━━━━━ INFORMATION SUPPLIED

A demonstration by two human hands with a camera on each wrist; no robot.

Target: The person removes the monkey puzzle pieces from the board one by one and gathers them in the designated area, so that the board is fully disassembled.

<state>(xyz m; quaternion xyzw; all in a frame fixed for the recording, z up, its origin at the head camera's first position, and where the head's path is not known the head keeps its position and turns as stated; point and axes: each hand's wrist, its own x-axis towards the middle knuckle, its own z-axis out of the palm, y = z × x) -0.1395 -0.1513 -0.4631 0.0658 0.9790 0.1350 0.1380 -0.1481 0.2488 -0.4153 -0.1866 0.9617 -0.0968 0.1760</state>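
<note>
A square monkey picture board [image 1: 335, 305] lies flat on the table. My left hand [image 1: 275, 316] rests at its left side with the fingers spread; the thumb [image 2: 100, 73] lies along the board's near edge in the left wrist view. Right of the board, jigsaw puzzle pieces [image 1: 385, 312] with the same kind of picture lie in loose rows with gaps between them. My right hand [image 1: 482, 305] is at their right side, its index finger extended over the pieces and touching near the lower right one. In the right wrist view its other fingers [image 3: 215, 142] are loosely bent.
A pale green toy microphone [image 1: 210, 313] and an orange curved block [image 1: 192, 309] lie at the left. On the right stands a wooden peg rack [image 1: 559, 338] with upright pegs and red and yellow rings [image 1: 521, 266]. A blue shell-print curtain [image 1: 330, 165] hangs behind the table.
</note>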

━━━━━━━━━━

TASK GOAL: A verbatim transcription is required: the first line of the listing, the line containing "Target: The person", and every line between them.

ANSWER SECTION:
A demonstration by two human hands with a camera on each wrist; no robot.

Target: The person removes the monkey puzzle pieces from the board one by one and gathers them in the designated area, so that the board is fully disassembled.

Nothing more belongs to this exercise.